Every line below that has "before" in it should be copied.
• • •
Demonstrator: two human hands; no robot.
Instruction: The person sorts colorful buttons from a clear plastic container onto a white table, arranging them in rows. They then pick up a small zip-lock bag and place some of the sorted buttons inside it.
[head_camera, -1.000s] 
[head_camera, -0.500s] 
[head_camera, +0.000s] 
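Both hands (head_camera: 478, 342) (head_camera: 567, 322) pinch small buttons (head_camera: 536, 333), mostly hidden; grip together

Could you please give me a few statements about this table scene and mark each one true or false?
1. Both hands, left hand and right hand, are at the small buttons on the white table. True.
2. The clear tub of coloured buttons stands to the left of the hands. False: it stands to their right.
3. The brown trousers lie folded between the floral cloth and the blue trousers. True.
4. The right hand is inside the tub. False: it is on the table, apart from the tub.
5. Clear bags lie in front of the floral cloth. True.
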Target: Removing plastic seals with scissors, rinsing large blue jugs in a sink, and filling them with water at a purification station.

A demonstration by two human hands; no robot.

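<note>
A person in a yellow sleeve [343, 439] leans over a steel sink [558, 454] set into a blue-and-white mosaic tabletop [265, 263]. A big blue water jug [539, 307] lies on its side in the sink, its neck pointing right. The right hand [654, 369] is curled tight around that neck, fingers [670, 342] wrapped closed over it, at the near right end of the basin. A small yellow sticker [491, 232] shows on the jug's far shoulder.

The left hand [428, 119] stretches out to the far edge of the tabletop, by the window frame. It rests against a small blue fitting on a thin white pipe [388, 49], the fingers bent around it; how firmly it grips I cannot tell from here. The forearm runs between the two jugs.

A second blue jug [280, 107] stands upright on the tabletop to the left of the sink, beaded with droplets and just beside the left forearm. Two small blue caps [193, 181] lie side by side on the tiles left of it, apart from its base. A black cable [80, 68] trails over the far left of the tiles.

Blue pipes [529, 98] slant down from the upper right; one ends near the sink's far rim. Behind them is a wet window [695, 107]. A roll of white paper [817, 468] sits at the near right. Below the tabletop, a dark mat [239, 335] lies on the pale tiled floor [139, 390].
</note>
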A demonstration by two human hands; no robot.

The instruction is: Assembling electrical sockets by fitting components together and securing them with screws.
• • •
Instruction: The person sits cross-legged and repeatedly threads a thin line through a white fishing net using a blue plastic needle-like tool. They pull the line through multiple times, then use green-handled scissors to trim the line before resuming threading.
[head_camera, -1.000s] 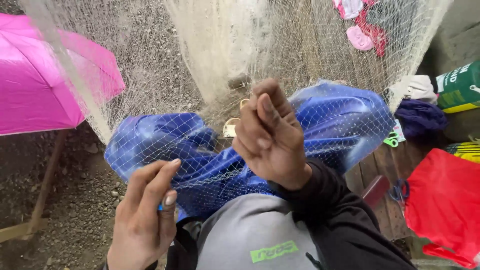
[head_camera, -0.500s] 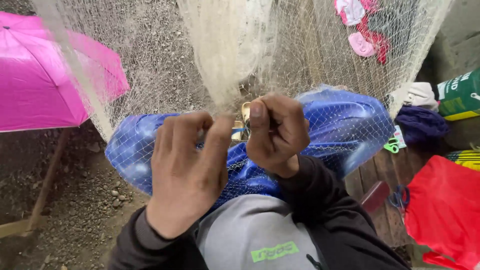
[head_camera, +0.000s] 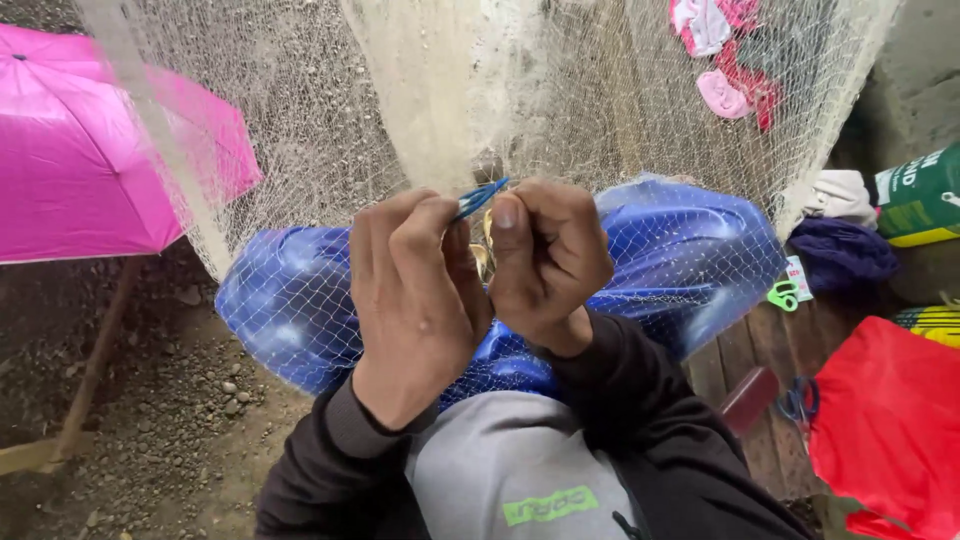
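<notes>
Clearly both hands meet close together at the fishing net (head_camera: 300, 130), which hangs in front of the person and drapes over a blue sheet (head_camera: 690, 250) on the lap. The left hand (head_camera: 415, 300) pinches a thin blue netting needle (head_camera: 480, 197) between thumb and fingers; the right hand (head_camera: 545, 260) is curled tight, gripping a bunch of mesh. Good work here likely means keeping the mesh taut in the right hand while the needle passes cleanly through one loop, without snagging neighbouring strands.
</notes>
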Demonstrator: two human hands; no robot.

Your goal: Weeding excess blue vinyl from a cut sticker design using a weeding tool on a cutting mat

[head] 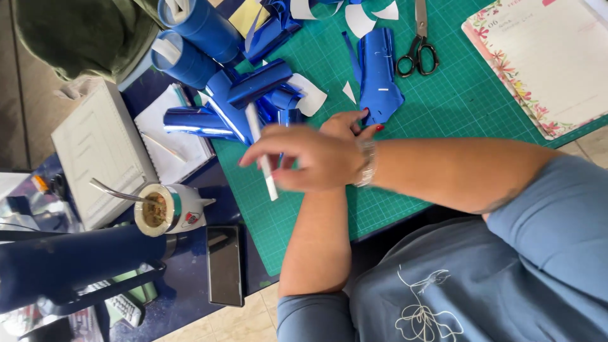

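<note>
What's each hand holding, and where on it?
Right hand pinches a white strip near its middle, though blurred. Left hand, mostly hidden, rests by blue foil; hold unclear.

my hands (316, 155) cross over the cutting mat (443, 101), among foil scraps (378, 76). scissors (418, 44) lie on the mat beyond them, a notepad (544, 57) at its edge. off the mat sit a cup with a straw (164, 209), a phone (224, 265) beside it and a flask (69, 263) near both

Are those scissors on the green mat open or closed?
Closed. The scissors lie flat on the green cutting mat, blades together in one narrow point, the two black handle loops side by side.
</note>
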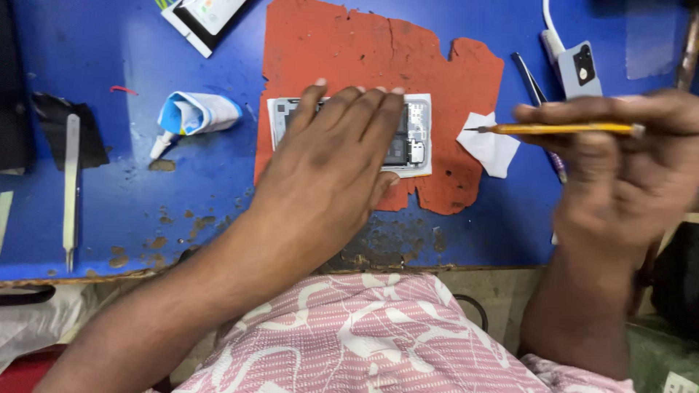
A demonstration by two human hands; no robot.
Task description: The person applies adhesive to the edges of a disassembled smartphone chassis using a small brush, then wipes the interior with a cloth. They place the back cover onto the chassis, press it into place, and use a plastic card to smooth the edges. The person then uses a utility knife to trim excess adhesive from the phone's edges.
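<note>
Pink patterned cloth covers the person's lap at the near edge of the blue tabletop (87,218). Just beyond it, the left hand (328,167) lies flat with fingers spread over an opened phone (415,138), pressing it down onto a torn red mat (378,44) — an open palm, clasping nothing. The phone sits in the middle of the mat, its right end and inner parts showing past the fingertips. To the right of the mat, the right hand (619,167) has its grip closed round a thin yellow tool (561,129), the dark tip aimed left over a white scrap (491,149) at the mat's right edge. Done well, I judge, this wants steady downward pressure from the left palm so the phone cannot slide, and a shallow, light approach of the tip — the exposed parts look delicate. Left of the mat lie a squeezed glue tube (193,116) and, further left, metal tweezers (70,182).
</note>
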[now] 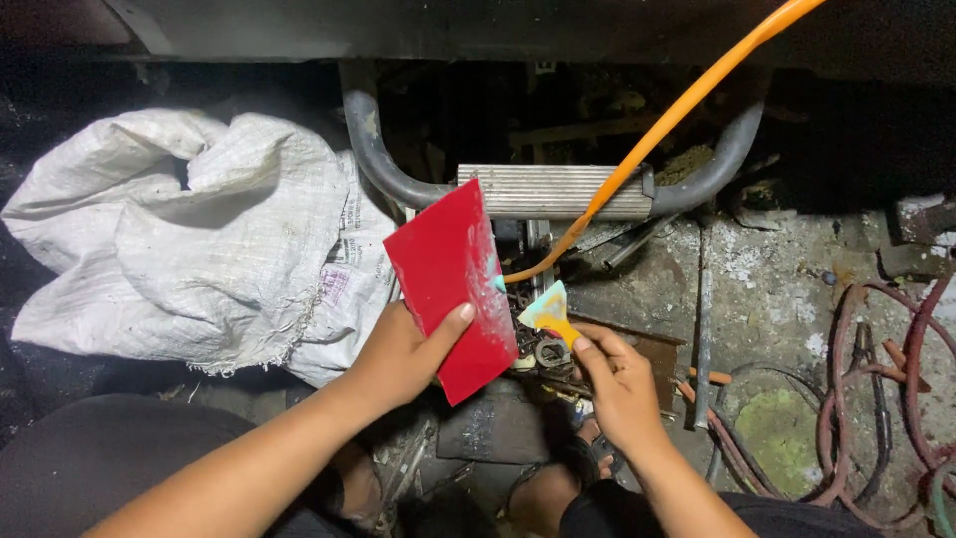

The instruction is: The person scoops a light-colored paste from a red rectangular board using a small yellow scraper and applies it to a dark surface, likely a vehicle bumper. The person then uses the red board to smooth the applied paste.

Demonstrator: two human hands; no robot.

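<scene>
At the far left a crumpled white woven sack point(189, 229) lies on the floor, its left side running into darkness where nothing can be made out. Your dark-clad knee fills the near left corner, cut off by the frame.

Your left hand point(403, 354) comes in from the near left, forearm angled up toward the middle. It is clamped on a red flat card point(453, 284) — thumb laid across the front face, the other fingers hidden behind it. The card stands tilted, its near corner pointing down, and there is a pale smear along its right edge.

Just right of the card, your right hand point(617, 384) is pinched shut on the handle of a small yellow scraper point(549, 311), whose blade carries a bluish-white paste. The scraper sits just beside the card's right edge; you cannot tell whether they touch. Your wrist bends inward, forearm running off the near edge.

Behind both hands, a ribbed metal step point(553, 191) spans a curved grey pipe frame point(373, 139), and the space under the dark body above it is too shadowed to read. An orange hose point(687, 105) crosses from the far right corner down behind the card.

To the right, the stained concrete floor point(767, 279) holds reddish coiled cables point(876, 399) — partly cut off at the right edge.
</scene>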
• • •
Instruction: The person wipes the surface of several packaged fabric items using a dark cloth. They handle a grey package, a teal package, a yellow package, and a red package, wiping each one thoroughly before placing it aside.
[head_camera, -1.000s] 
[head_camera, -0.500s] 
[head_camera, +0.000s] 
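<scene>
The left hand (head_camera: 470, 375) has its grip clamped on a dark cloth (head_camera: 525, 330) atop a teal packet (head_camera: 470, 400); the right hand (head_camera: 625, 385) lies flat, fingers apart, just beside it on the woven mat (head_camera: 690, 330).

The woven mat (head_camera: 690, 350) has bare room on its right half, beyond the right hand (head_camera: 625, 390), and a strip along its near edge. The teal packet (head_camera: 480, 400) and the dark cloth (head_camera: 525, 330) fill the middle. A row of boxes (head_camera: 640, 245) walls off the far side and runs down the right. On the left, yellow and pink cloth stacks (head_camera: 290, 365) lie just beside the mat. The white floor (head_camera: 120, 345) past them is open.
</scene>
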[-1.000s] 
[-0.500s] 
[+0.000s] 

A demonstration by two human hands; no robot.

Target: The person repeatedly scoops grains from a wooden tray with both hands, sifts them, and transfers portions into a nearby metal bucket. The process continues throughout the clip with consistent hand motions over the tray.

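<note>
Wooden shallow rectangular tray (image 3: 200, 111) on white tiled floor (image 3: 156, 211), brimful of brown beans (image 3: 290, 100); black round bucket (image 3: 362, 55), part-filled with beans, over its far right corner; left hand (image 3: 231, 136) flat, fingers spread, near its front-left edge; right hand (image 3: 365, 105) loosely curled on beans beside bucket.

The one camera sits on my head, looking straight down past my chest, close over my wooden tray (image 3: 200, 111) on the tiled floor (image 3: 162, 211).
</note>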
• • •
- _RESULT_
Instruction: The person sits cross-legged and repeatedly threads a thin line through a white fishing net using a blue plastic needle-like tool. They pull the line through multiple times, then use green-handled scissors to trim the line before resuming threading.
Instruction: The person wipes the surface of several packaged fabric items using a dark cloth. They handle a grey package, a teal package, a yellow package, and a red package, wiping each one thoroughly before placing it aside.

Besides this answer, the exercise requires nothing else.